**PROBLEM STATEMENT**
Could you please write out the data shown below, exactly and in full?

**INFORMATION PROVIDED**
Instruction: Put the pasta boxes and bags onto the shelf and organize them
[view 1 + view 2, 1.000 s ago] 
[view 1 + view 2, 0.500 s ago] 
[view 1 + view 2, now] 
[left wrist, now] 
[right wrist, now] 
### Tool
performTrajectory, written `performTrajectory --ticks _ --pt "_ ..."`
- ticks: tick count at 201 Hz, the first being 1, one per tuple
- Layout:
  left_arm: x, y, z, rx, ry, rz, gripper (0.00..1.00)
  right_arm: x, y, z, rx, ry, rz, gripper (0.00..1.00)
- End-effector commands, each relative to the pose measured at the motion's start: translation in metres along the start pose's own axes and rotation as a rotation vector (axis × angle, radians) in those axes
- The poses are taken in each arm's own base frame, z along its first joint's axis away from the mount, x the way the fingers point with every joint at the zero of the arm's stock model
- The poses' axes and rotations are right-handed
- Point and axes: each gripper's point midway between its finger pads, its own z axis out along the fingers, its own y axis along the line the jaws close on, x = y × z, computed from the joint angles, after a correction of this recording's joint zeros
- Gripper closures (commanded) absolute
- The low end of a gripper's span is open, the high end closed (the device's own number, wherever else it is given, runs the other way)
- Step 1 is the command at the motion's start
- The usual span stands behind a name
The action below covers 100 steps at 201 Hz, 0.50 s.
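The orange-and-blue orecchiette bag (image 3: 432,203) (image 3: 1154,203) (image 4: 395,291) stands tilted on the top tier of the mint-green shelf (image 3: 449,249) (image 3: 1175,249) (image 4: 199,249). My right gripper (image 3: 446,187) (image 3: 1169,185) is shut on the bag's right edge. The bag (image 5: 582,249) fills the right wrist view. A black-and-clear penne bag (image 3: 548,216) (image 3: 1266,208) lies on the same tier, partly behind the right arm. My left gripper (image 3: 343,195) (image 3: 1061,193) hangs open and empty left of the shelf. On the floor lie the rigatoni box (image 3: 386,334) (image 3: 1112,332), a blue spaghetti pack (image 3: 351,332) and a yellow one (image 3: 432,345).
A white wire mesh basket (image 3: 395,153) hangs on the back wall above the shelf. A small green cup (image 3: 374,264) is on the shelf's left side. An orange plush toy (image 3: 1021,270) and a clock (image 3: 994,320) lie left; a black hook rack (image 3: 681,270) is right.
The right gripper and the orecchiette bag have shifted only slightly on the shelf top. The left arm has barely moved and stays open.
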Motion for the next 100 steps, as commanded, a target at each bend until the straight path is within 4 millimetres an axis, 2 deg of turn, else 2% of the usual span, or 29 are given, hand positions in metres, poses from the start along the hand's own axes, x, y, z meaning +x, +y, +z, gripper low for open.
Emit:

**ANSWER TO THIS EXERCISE**
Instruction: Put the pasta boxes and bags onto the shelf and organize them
[view 1 + view 2, 1.000 s ago] 
[view 1 + view 2, 0.500 s ago] 
[view 1 + view 2, now] 
[left wrist, now] 
[right wrist, now] 
### Tool
performTrajectory, written `performTrajectory --ticks _ --pt "_ ..."`
- ticks: tick count at 201 Hz, the first being 1, one per tuple
- Layout:
  left_arm: x, y, z, rx, ry, rz, gripper (0.00..1.00)
  right_arm: x, y, z, rx, ry, rz, gripper (0.00..1.00)
- End-effector commands, each relative to the pose measured at the motion's start: translation in metres along the start pose's own axes and rotation as a rotation vector (axis × angle, radians) in those axes
- The poses are taken in each arm's own base frame, z along its first joint's axis away from the mount, x the way the fingers point with every joint at the zero of the arm's stock model
- The poses' axes and rotations are right-handed
- Point and axes: each gripper's point midway between its finger pads, its own z axis out along the fingers, its own y axis along the line the jaws close on, x = y × z, computed from the joint angles, after a correction of this recording's joint zeros
- Gripper closures (commanded) absolute
- The low end of a gripper's span is open, the high end closed (the device's own number, wherever else it is given, runs the other way)
- Step 1 is the command at the motion's start
- The usual span stands behind a name
The action below covers 100 steps at 201 Hz, 0.50 s.
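The orange-and-blue orecchiette bag (image 3: 432,203) (image 3: 1154,203) (image 4: 395,291) stands tilted on the top tier of the mint-green shelf (image 3: 449,249) (image 3: 1175,249) (image 4: 199,249). My right gripper (image 3: 446,187) (image 3: 1169,185) is shut on the bag's right edge. The bag (image 5: 582,249) fills the right wrist view. A black-and-clear penne bag (image 3: 548,216) (image 3: 1266,208) lies on the same tier, partly behind the right arm. My left gripper (image 3: 343,195) (image 3: 1061,193) hangs open and empty left of the shelf. On the floor lie the rigatoni box (image 3: 386,334) (image 3: 1112,332), a blue spaghetti pack (image 3: 351,332) and a yellow one (image 3: 432,345).
A white wire mesh basket (image 3: 395,153) hangs on the back wall above the shelf. A small green cup (image 3: 374,264) is on the shelf's left side. An orange plush toy (image 3: 1021,270) and a clock (image 3: 994,320) lie left; a black hook rack (image 3: 681,270) is right.
The right gripper and the orecchiette bag have shifted only slightly on the shelf top. The left arm has barely moved and stays open.
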Motion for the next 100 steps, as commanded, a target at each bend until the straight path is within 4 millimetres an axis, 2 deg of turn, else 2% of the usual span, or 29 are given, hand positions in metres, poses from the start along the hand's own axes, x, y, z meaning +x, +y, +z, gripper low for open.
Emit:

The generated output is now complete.